* _WHAT YOU NEED TO DO_
Exact wording is required for every entry; transcribe all of them and leave the images out.

Records from a data collection:
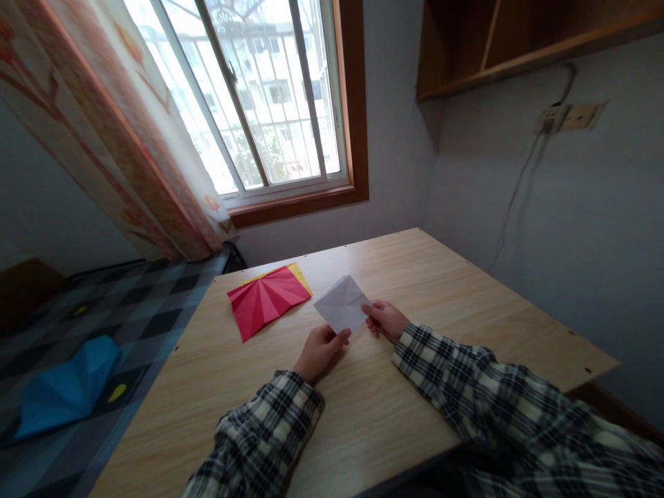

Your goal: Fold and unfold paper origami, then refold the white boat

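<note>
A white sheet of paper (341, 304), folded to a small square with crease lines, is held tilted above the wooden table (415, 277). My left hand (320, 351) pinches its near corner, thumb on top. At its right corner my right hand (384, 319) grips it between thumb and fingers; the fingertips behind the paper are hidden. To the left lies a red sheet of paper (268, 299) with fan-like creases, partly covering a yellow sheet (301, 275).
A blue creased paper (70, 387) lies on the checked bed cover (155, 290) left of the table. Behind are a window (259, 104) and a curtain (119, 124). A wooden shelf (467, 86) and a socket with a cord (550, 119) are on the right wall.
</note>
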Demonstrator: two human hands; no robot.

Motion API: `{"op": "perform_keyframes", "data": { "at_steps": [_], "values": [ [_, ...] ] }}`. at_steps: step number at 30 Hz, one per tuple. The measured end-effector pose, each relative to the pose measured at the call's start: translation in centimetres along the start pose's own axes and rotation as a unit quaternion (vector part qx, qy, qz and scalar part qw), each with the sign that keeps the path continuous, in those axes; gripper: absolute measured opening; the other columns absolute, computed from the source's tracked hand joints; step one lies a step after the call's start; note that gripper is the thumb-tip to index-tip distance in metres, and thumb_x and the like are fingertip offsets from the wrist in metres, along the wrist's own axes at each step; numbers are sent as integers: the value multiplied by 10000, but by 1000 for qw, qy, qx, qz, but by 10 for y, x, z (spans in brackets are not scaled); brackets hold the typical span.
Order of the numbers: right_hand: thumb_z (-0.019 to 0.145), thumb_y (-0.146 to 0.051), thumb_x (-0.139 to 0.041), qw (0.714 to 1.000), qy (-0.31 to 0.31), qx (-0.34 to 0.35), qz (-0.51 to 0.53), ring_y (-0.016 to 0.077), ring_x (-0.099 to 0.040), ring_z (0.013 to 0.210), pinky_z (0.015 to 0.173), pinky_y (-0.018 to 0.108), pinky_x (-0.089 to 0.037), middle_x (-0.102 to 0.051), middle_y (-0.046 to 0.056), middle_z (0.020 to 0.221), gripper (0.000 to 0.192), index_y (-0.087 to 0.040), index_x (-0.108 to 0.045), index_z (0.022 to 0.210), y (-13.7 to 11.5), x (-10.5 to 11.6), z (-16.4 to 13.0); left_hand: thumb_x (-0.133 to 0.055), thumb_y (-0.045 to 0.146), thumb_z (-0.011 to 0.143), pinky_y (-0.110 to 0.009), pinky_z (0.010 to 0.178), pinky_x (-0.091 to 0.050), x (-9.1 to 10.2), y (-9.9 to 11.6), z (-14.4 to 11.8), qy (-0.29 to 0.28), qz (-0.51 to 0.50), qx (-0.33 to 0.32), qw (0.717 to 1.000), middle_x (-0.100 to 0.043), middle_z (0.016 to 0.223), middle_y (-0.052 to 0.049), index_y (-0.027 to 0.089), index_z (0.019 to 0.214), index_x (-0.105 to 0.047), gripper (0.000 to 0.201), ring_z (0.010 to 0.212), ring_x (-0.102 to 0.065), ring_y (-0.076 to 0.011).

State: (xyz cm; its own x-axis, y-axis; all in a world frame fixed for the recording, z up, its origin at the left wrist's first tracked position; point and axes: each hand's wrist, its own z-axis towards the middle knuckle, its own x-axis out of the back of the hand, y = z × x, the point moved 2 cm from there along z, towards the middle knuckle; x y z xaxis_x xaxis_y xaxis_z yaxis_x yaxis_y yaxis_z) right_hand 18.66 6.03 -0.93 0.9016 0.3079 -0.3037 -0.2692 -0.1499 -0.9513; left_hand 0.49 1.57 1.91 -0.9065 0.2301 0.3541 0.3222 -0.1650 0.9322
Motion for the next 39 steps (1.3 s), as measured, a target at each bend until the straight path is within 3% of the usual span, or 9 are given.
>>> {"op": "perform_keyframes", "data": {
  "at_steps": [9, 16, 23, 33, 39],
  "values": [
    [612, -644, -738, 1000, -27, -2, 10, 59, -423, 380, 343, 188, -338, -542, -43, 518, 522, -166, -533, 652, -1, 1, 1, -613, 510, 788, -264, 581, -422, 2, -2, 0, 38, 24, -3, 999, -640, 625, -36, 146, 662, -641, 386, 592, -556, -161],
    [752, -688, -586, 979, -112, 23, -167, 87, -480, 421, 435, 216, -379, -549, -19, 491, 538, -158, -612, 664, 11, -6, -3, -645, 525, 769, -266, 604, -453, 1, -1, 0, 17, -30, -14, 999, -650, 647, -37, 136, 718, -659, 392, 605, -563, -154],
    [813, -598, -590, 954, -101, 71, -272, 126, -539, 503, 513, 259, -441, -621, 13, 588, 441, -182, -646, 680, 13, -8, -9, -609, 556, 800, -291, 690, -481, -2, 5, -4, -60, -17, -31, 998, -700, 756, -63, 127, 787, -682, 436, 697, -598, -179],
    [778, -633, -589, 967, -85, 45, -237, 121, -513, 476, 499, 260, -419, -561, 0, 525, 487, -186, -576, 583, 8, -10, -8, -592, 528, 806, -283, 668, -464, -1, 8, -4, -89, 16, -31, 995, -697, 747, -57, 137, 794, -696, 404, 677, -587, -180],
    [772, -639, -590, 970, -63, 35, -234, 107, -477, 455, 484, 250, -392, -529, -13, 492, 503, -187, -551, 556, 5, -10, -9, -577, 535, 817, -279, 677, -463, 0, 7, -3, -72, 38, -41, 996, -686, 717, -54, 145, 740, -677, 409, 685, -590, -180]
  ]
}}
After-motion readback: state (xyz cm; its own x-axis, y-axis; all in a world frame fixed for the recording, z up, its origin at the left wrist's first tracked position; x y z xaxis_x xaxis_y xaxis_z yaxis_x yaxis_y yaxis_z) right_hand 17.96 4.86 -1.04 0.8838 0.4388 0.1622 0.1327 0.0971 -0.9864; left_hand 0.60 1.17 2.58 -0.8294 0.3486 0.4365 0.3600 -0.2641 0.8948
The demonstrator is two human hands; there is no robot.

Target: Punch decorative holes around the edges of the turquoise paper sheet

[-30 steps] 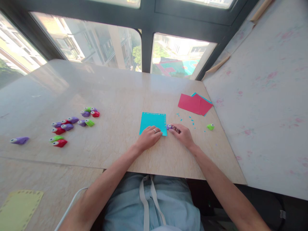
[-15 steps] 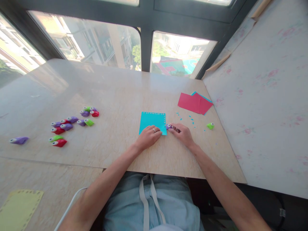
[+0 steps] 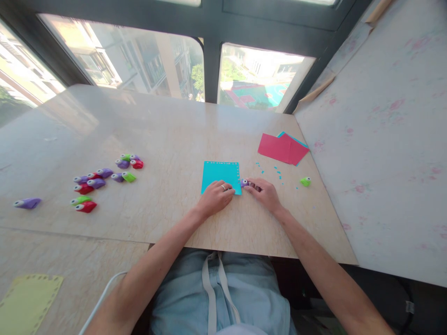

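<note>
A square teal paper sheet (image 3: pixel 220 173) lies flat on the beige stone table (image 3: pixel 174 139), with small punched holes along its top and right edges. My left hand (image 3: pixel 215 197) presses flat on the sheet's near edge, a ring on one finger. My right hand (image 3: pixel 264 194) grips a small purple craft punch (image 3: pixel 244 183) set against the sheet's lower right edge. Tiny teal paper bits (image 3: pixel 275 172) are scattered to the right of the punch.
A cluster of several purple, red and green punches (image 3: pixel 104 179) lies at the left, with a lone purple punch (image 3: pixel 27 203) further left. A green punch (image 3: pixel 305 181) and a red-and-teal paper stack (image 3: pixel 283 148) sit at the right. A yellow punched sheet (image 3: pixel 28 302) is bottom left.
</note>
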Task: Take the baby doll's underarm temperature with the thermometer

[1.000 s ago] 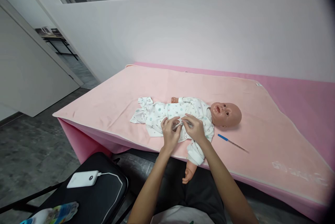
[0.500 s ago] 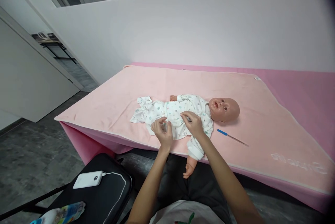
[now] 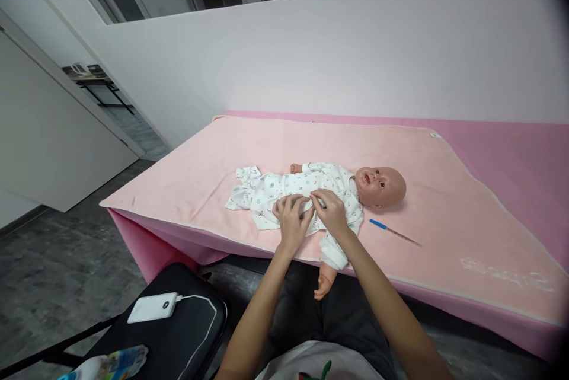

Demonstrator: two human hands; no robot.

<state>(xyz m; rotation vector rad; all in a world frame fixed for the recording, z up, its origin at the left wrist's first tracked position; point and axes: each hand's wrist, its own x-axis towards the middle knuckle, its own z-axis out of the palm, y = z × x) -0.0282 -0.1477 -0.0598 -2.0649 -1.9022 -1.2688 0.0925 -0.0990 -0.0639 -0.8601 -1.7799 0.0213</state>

* _RESULT_
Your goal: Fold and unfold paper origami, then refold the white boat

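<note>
A white sheet of paper (341, 304), folded to a small square with crease lines, is held tilted above the wooden table (415, 277). My left hand (320, 351) pinches its near corner, thumb on top. At its right corner my right hand (384, 319) grips it between thumb and fingers; the fingertips behind the paper are hidden. To the left lies a red sheet of paper (268, 299) with fan-like creases, partly covering a yellow sheet (301, 275).
A blue creased paper (70, 387) lies on the checked bed cover (155, 290) left of the table. Behind are a window (259, 104) and a curtain (119, 124). A wooden shelf (467, 86) and a socket with a cord (550, 119) are on the right wall.
</note>
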Demonstrator: two human hands; no robot.

Motion API: `{"op": "perform_keyframes", "data": { "at_steps": [_], "values": [ [_, ...] ] }}`. at_steps: step number at 30 Hz, one per tuple. The measured end-effector pose, each relative to the pose measured at the call's start: translation in centimetres along the start pose's own axes and rotation as a unit quaternion (vector part qx, qy, qz and scalar part qw), each with the sign that keeps the path continuous, in those axes; gripper: absolute measured opening; the other columns absolute, computed from the source's tracked hand joints; step one lies a step after the call's start; note that gripper is the thumb-tip to index-tip distance in metres, and thumb_x and the like are fingertip offsets from the wrist in metres, along the wrist's own axes at each step; numbers are sent as integers: the value multiplied by 10000, but by 1000 for qw, qy, qx, qz, but by 10 for y, x, z (spans in brackets are not scaled); brackets hold the typical span.
Order of the numbers: right_hand: thumb_z (-0.019 to 0.145), thumb_y (-0.146 to 0.051), thumb_x (-0.139 to 0.041), qw (0.714 to 1.000), qy (-0.31 to 0.31), qx (-0.34 to 0.35), qz (-0.51 to 0.53), ring_y (-0.016 to 0.077), ring_x (-0.099 to 0.040), ring_z (0.013 to 0.210), pinky_z (0.015 to 0.173), pinky_y (-0.018 to 0.108), pinky_x (-0.089 to 0.037), middle_x (-0.102 to 0.051), middle_y (-0.046 to 0.056), middle_z (0.020 to 0.221), gripper (0.000 to 0.192), index_y (-0.087 to 0.040), index_x (-0.108 to 0.045), index_z (0.022 to 0.210), y (-13.7 to 11.5), x (-10.5 to 11.6), z (-16.4 to 13.0); left_hand: thumb_x (-0.133 to 0.055), thumb_y (-0.045 to 0.146), thumb_z (-0.011 to 0.143), pinky_y (-0.110 to 0.009), pinky_z (0.010 to 0.178), pinky_x (-0.091 to 0.050), x (-9.1 to 10.2), y (-9.9 to 11.6), z (-14.4 to 11.8), qy (-0.29 to 0.28), qz (-0.51 to 0.50), qx (-0.33 to 0.32), qw (0.717 to 1.000), middle_x (-0.100 to 0.043), middle_z (0.016 to 0.223), middle_y (-0.052 to 0.049), index_y (-0.027 to 0.089), index_z (0.019 to 0.214), index_x (-0.105 to 0.047), gripper (0.000 to 0.201), ring_z (0.010 to 0.212), ring_x (-0.102 to 0.065), ring_y (-0.076 to 0.011).

State: (xyz cm; its own x-axis, y-axis; all in a world frame fixed for the recording, z up, its origin at the left wrist's first tracked position; point and axes: each hand's wrist, its own z-axis towards the middle knuckle, its own x-axis out of the back of the hand, y = z × x, the point moved 2 cm from there along z, towards the middle knuckle; x y z xaxis_x xaxis_y xaxis_z yaxis_x yaxis_y yaxis_z) right_hand 18.66 6.03 -0.93 0.9016 0.3079 -0.3037 -0.2692 -0.1499 -0.9513; left_hand 0.49 1.57 1.91 -0.9065 0.2301 0.3541 0.3222 -0.1650 0.9322
Motion for the next 39 steps (1.3 s), as measured, a target at each bend until the straight path is within 3% of the usual span, or 9 are given.
>>> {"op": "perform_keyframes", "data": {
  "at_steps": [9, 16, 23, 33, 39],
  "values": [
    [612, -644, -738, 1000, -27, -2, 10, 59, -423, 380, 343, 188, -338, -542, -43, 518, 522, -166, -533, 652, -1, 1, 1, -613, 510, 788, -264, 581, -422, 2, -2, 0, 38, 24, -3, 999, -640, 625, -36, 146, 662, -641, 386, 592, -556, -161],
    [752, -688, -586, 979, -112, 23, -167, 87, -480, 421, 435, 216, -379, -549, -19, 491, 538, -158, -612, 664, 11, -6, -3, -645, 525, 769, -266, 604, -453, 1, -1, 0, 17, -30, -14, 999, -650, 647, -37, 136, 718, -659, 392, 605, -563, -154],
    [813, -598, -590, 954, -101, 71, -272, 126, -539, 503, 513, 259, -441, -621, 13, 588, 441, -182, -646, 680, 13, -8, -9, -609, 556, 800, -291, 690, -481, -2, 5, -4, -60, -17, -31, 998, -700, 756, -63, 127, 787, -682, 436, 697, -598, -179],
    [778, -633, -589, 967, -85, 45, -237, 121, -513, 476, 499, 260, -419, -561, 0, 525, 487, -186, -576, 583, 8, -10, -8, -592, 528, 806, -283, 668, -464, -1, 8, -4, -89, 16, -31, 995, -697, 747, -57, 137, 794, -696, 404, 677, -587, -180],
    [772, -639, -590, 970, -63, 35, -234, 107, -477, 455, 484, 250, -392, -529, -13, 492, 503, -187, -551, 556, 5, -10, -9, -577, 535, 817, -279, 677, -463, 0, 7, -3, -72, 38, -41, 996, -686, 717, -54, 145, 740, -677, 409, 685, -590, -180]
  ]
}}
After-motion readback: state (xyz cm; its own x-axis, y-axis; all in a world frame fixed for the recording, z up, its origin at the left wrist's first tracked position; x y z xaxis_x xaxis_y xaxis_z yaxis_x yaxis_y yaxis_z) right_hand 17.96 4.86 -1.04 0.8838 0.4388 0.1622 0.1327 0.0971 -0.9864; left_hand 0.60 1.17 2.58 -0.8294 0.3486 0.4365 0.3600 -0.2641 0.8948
The demonstrator is two human hands; there is no robot.

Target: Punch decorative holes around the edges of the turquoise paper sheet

[-30 steps] 
[-15 steps] 
[+0 steps] 

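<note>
A square teal paper sheet (image 3: pixel 220 173) lies flat on the beige stone table (image 3: pixel 174 139), with small punched holes along its top and right edges. My left hand (image 3: pixel 215 197) presses flat on the sheet's near edge, a ring on one finger. My right hand (image 3: pixel 264 194) grips a small purple craft punch (image 3: pixel 244 183) set against the sheet's lower right edge. Tiny teal paper bits (image 3: pixel 275 172) are scattered to the right of the punch.
A cluster of several purple, red and green punches (image 3: pixel 104 179) lies at the left, with a lone purple punch (image 3: pixel 27 203) further left. A green punch (image 3: pixel 305 181) and a red-and-teal paper stack (image 3: pixel 283 148) sit at the right. A yellow punched sheet (image 3: pixel 28 302) is bottom left.
</note>
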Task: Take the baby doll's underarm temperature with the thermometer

[1.000 s ago] 
[0.500 s ago] 
[now] 

Demonstrator: two human hands; no robot.

<state>(xyz m; rotation vector rad; all in a world frame fixed for the recording, z up, its origin at the left wrist's first tracked position; point and axes: each hand's wrist, its own x-axis towards the middle knuckle, its own z-axis out of the palm, y = z × x) -0.0282 -0.1477 -0.0598 -2.0649 -1.9022 -1.2688 0.0925 -0.0990 -0.0639 -0.8601 -1.7799 0.0213</state>

For this exercise, the work is now complete.